I usually do this without 'closing the loop', so to speak. If you use half a LM13700 with half a dual op-amp for your triangle you can then use the other half of the op-amp as your integrator. If you replace this integrator's input resistor with the other half of the LM13700 acting as a variable resistance you end up with a reasonably simple sine generator. Although there's a linear decrease in amplitude with frequency, there's a linear decrease in 'resistance' from the second (matched) OTA in the LM13700 so amplitude is kept stable (both OTAs are controlled by the same pot & stop resistor).

For some reason 'stand-alone' OTA integrators don't do the sine shaping so well.
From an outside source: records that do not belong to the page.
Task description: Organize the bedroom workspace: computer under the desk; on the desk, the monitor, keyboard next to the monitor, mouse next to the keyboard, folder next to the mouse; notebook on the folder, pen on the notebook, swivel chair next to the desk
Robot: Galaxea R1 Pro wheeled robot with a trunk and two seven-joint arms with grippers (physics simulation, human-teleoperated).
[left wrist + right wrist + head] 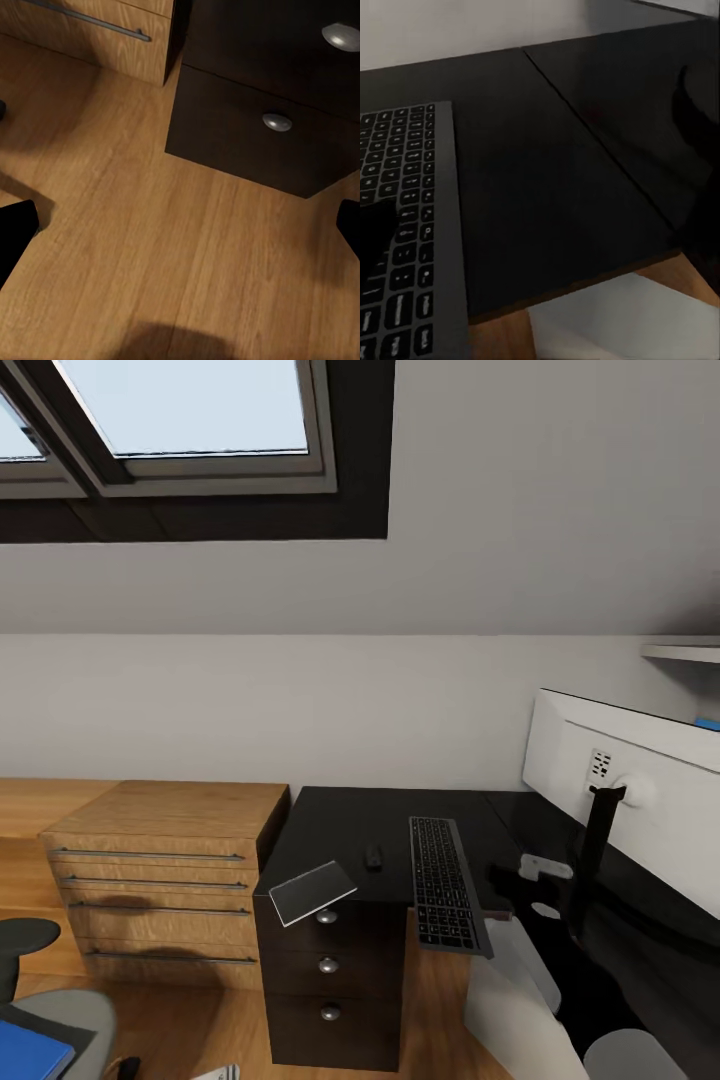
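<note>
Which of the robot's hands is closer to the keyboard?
The right. Its wrist camera looks at the keyboard from close above the desk; the left one faces the floor beside the drawers.

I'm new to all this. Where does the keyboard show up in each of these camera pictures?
Head view: the keyboard lies lengthwise on the black desk, its near end hanging past the desk's front edge.
Left wrist view: wood floor and the desk's dark drawers; the keyboard isn't among them.
Right wrist view: the keyboard lies close up on the desk.
Shared landmark: the black desk.

White arm shells [515, 970], black fingertips [15, 236]
</note>
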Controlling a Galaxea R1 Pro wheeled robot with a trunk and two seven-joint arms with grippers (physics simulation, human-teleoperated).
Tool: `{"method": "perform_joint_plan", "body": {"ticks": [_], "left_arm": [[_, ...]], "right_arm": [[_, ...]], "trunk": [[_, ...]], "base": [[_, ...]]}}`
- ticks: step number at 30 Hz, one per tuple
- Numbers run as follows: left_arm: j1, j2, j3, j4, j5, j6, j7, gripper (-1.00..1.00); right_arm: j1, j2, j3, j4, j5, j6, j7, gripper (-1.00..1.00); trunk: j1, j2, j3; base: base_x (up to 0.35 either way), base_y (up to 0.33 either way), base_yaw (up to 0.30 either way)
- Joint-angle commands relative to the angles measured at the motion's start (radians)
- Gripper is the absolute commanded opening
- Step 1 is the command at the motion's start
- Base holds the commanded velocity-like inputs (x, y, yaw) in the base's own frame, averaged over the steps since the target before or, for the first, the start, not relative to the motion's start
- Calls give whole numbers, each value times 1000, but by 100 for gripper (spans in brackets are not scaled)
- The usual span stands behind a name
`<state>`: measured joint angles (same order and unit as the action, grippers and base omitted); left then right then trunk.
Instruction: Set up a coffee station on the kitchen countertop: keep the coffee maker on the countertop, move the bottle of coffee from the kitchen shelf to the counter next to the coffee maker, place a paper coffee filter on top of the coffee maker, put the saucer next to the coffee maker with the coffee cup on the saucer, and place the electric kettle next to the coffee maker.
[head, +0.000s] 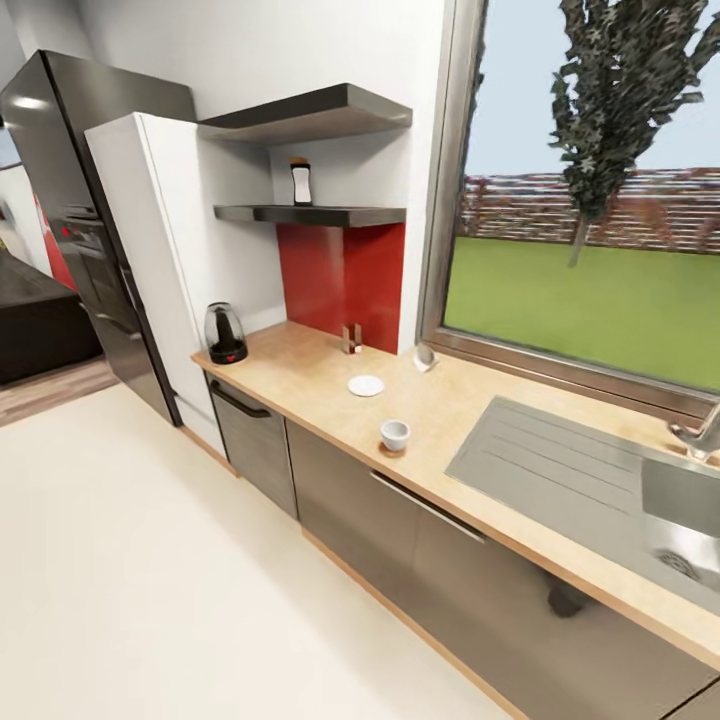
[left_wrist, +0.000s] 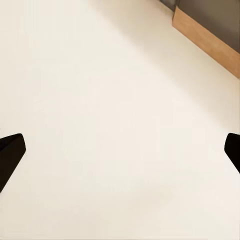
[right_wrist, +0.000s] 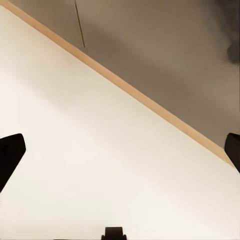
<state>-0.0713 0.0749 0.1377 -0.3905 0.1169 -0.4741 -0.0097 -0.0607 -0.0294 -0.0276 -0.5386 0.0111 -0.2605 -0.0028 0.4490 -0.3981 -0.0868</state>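
Both hands are empty and wide apart. The left gripper (left_wrist: 120, 150) and the right gripper (right_wrist: 120, 150) hang low over the pale floor (head: 150, 580), far below the kitchen countertop (head: 310, 375).

I think the robot is only getting close, so nothing is picked up yet.

Nearest on top is the coffee cup (head: 394, 434), mouth up. Beyond it lies the flat saucer (head: 366, 385). Further off stands the electric kettle (head: 226, 333), upright. Highest and farthest is the bottle of coffee (head: 301, 182), standing tall on the shelf (head: 310, 214).

Next, an arm must reach high.
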Motion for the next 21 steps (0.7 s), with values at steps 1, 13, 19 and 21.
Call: {"method": "perform_joint_plan", "body": {"ticks": [1, 13, 19, 21], "left_arm": [[-1, 0, -3, 1, 9, -3, -1, 100], [-1, 0, -3, 1, 9, -3, -1, 100], [-1, 0, -2, 1, 9, -3, -1, 100], [-1, 0, -2, 1, 9, -3, -1, 100]], "right_arm": [[-1, 0, -2, 0, 1, -3, 0, 100], [-1, 0, -2, 0, 1, -3, 0, 100], [-1, 0, -2, 0, 1, -3, 0, 100], [-1, 0, -2, 0, 1, -3, 0, 100]], "trunk": [[1, -2, -2], [1, -2, -1], [1, -2, 2], [1, -2, 3]], "base": [[276, 240, 0], [267, 245, -19], [198, 281, -215], [183, 288, -226]]}}
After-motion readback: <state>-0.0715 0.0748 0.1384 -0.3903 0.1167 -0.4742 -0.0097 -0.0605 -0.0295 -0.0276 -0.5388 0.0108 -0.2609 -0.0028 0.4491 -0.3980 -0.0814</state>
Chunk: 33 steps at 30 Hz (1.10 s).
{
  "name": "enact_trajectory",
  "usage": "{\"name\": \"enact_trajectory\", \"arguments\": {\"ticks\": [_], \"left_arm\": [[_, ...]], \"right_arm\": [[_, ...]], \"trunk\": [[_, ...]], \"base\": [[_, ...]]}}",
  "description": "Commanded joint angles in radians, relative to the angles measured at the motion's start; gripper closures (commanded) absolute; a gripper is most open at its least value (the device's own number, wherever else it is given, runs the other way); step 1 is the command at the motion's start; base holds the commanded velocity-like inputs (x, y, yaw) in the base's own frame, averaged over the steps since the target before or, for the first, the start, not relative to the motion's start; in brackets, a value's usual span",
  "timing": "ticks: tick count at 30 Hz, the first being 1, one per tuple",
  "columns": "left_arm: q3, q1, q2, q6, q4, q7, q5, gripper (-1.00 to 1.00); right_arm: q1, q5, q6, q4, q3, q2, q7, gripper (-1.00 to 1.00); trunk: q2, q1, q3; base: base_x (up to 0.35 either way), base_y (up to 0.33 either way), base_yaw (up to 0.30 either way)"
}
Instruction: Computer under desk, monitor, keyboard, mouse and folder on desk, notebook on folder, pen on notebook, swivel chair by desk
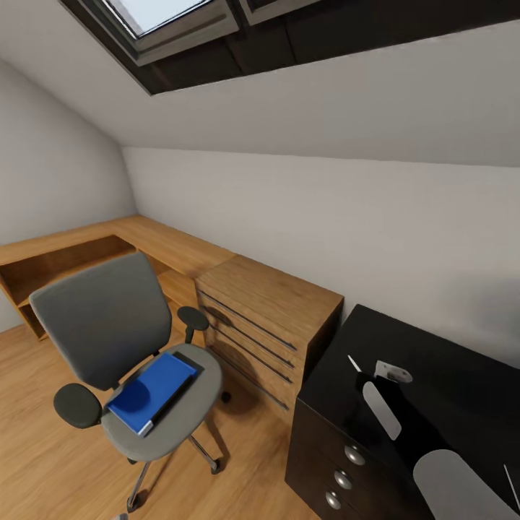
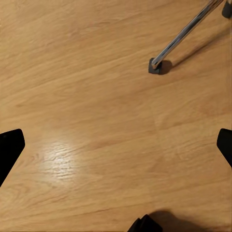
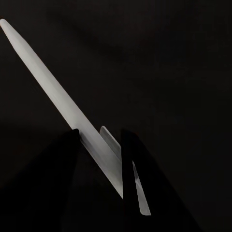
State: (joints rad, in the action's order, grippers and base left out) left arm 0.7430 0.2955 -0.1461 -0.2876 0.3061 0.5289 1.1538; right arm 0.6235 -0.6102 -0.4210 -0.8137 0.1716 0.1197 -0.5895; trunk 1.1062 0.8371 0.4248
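On swivel chair [image 1: 144, 347] seat: blue folder [image 1: 152, 391]; wooden drawer unit [image 1: 267, 318] beside. Left pincer [image 2: 116, 145] wide; right unclear.

The head camera looks down from high across the swivel chair [image 1: 126, 354] and black table [image 1: 433, 383]. The left wrist camera faces the wooden floor [image 2: 96, 121] closely; both show a chair leg [image 2: 186, 31].

swivel chair [image 1: 115, 347] base cut off, folder [image 1: 153, 390] partly shadowed
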Motion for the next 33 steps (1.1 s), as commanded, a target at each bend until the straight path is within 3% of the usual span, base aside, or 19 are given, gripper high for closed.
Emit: {"name": "enact_trajectory", "arguments": {"ticks": [1, 19, 33], "left_arm": [[0.009, 0.001, -0.001, -0.007, 0.002, 0.005, 0.01, -1.0], [0.011, 0.001, 0.001, -0.017, 0.004, 0.006, 0.002, -1.0], [0.012, 0.001, 0.002, -0.039, 0.008, 0.01, -0.002, -1.0]], "right_arm": [[0.001, -0.006, -0.004, -0.002, 0.007, 0.001, -0.009, 1.0], [0.001, -0.009, -0.004, 0.021, 0.046, 0.0, -0.005, 1.0], [0.002, -0.008, -0.005, 0.087, 0.046, 0.0, 0.069, 1.0]], "trunk": [[0.001, 0.0, 0.001], [0.001, 0.0, 0.001], [0.001, 0.0, 0.001]], "base": [[0.01, 0.0, 0.0], [0.114, 0.056, 0.0], [0.001, 0.001, 0.0]]}}
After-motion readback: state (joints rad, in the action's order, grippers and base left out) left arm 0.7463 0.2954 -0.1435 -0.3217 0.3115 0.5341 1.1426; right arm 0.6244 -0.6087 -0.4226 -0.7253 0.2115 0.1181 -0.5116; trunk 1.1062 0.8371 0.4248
If you keep increasing the cap size the sine shaping eventually starts to kick in, but amplitude is too small to make it usable. As is, you need to amplify the resultant sine wave from the circuit outlined above (The circuit I use kicks out a 1V peak-to-peak signal from a 9V supply), but that's no big deal as you need a mixer for the other waveforms anyway.

Not a 'tweak friendly' circuit, but, once set up, it does a really good sine wave and is reasonably simple.

[gez]

If i wanted something simpler (can't get my head round the theory ) to just produce a flashing (not square - but a sine wave) led that you could change the depth of the sweep and it's speed - what sort of IC's would i be looking at?

If you want simple then something similar to the circuit I posted will do the trick.  Either that or look at the EA trem oscillator.  Both circuits suffer from a non-linear 'feel' to the rate pot (speed bunches up at one end).

[corbs]

If you want simple then something similar to the circuit I posted will do the trick.  Either that or look at the EA trem oscillator.  Both circuits suffer from a non-linear 'feel' to the rate pot (speed bunches up at one end).

coolies - gonna give it a go. btw do you think a LM339N would be an ok substitute? - i'm gonna have two together . btw if the speed bunches up at one end - would a log pot be better?

David: don't worry about it  - i'm glad it got people discussing

[puretube]

neg-log (anti-log)